Meißen. Sauerbraten und Sauerkraut – das ist nichts für Meissener Teller. Bleiben solche Speisen zu lange auf dem Porzellan, können sie unter Umständen die giftigen Schwermetalle Cadmium und Blei aus den Aufglasurfarben lösen. Obwohl Omas Sonntagsgeschirr in der Praxis kaum als Krauttopf verwendet werden dürfte, will die EU-Kommission handeln. Sie plant nach Angaben der Keramikindustrie, den Grenzwert für Blei in Farben um den Faktor 400 auf zehn Mikrogramm pro Liter herabzusetzen, bei Cadmium um den Faktor 60 auf fünf Mikrogramm pro Liter. Hintergrund des Vorstoßes ist der ohnehin hohe Schadstoffgehalt einiger Lebensmittel. Dieser soll nicht weiter gesteigert werden.

Die Sprecherin der Meissener Manufaktur Sandra Jäschke sieht die Brüsseler Pläne nicht als „existenzgefährdend“ für das Unternehmen an. Trotzdem sei ein wichtiger Bereich des Geschäfts bedroht. Wie hoch der Umsatzanteil ausfällt und wie viele Arbeitsplätze auf der Kippe stehen, lasse sich erst sagen, wenn es konkreter wird.

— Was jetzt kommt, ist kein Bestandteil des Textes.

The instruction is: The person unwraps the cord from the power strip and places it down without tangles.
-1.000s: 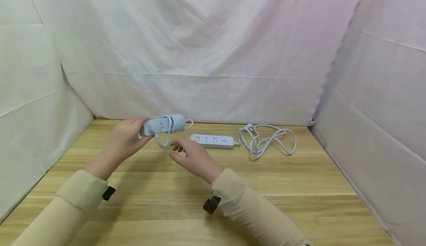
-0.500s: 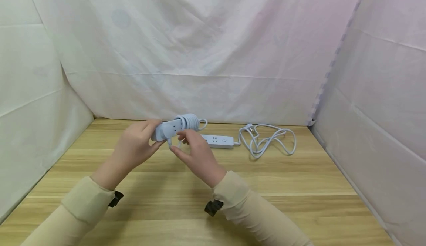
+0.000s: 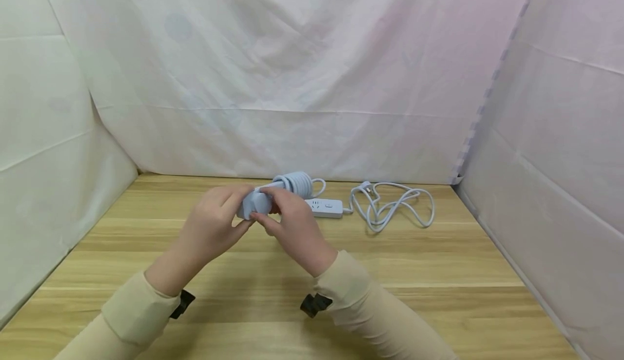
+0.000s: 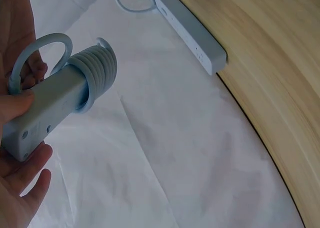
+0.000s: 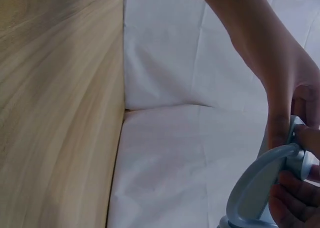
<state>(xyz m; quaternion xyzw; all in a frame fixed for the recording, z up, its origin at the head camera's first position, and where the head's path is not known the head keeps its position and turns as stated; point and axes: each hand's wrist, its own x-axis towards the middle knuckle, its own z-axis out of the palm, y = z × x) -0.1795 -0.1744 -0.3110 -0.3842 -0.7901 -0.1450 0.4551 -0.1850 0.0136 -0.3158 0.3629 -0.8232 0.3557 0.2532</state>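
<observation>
Above the table, a white power strip [image 4: 50, 105] is held up at a tilt. Its own cord is wound in a tight coil [image 3: 298, 184] around the far end, and a small loop sticks out there. My left hand [image 3: 212, 223] grips the strip's near end between thumb and fingers. A white plug [image 3: 261, 203] sits against the strip's socket face, and my right hand [image 3: 299, 231] pinches it with thumb and fingers. From the plug a bend of cord [image 5: 240, 185] curves toward the coil in the right wrist view. The plug's prongs are hidden.
A second white power strip [image 3: 329, 207] lies on the wooden table [image 3: 390, 273] behind my right hand, partly covered by it. Its loose cord [image 3: 385, 216] and plug [image 3: 365, 188] spread to the right. White cloth [image 3: 312, 78] encloses the back and sides.
My left hand has carried the coiled power strip to the right and turned it. My right hand, earlier apart from it, has come up and taken hold of the plug.
</observation>
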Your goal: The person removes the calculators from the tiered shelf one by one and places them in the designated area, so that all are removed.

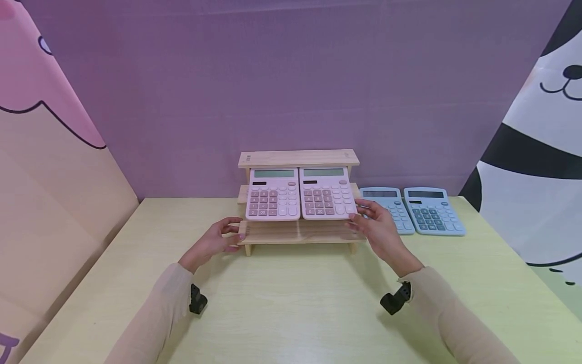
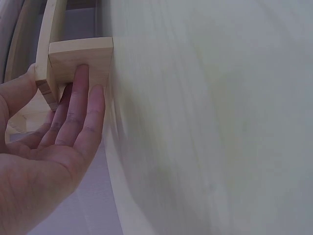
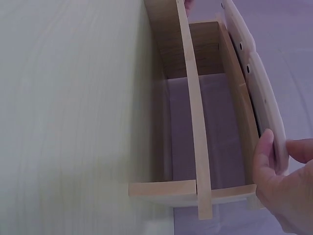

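Observation:
A small stepped wooden shelf rack (image 1: pixel 297 233) stands on the table, with a left pink calculator (image 1: pixel 267 185) and a right pink calculator (image 1: pixel 324 183) leaning side by side on its middle tier. My left hand (image 1: pixel 212 244) holds the left end of the lowest board; the left wrist view shows the thumb (image 2: pixel 22 90) at the board's edge and fingertips under it, against the leg. At the lower right corner of the right pink calculator, my right hand (image 1: pixel 383 233) pinches it, thumb and fingers on opposite faces in the right wrist view.
Two blue calculators, one partly behind my right hand (image 1: pixel 382 193) and another (image 1: pixel 434 211) farther right, lie at the table's back. A purple backdrop (image 1: pixel 295 76) rises behind the table (image 1: pixel 291 308). Printed cartoon panels flank both sides.

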The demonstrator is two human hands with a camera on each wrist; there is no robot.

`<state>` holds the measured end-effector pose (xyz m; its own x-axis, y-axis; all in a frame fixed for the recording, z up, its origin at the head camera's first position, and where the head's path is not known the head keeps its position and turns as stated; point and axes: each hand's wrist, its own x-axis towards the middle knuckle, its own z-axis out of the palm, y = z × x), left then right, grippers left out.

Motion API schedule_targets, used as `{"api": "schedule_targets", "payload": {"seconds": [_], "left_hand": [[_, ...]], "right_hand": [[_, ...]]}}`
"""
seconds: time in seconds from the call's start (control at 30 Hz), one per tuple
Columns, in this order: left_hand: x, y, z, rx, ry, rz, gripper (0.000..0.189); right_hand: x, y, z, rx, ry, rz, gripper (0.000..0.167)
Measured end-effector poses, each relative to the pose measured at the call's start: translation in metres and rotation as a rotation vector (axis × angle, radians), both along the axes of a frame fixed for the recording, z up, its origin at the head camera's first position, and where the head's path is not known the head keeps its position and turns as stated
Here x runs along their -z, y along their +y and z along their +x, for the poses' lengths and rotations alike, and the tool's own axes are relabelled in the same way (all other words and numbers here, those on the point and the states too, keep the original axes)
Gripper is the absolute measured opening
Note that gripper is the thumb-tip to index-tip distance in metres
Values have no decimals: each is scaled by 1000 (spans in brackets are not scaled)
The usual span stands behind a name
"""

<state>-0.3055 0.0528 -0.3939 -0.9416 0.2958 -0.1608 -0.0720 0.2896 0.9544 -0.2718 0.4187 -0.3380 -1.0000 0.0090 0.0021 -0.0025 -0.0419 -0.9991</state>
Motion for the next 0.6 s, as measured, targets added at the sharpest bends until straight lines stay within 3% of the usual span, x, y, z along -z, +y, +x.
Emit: {"api": "schedule_targets", "payload": {"seconds": [0.6], "left_hand": [[0, 0, 0, 6, 7, -16, 56]], "right_hand": [[-2, 0, 4, -1, -18, -72, 52]]}}
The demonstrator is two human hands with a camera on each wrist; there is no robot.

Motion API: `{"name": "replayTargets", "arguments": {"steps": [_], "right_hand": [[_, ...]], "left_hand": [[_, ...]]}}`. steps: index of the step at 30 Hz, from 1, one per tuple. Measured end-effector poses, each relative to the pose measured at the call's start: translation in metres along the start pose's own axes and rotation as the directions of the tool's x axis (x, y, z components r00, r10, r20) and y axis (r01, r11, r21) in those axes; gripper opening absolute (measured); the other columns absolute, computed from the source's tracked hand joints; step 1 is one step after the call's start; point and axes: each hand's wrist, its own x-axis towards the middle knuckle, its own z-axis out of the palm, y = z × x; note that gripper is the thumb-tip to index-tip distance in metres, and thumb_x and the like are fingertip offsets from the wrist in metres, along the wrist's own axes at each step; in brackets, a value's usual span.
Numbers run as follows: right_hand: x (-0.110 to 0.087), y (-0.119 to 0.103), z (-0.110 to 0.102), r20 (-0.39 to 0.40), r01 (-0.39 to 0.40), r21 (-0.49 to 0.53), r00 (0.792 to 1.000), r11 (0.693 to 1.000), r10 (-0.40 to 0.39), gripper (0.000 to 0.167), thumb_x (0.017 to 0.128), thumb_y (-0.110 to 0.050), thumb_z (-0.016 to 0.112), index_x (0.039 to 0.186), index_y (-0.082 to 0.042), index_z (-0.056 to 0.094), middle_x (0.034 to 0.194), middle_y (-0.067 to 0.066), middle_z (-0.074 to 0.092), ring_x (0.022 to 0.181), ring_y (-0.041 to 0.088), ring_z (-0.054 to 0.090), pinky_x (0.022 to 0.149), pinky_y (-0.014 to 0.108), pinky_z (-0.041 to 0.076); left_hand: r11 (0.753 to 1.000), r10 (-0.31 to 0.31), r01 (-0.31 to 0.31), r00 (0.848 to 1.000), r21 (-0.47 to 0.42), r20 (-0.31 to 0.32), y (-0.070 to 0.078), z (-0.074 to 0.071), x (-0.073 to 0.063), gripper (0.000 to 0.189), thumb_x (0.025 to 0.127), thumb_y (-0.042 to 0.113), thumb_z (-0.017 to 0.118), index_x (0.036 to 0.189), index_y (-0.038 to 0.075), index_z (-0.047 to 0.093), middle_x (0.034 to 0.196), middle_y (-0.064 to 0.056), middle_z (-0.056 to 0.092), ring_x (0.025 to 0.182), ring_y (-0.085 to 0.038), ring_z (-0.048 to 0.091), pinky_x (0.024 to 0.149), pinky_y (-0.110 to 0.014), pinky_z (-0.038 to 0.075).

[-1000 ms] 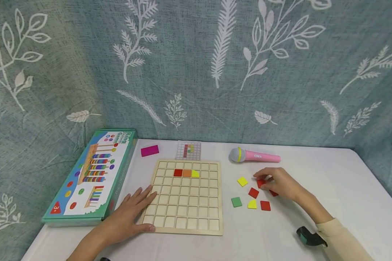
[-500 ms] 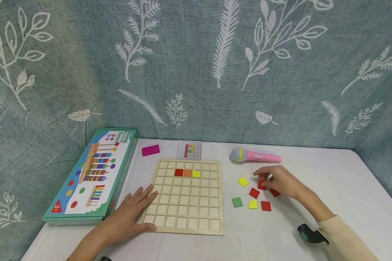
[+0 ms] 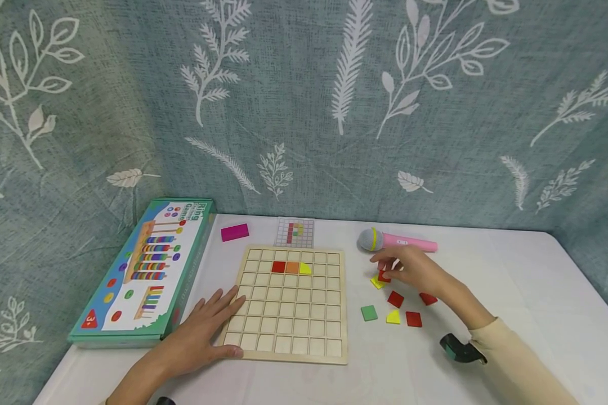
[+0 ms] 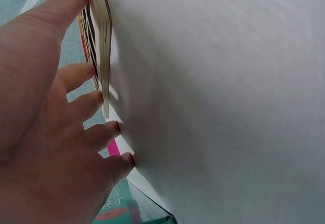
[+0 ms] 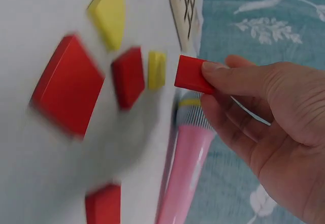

Geteilt werden die Meissener Probleme von anderen europäischen Manufakturen wie Nymphenburg in München, KPM in Berlin oder Augarten in Wien. Das Absenken der Grenzwerte „würde dahingehen, dass wir unser Geschäftsmodell, wie wir es die letzten 300 Jahre gemacht haben, aufgeben müssen“, schätzt der Geschäftsführer von Augarten Thomas König in einem Beitrag für den ÖRF ein. Ähnlich äußert sich der Verband der keramischen Industrie in einem der SZ vorliegenden Positionspapier. Einzigartige deutsche Kulturgüter, die weltweit hoch geschätzt sind, würden schlussendlich nicht mehr produziert, schreiben die Verfasser. Tendenziell weniger betroffen sind dagegen Hersteller industriell gefertigter Keramik wie Kahla in Thüringen oder BHS Tabletop in Franken.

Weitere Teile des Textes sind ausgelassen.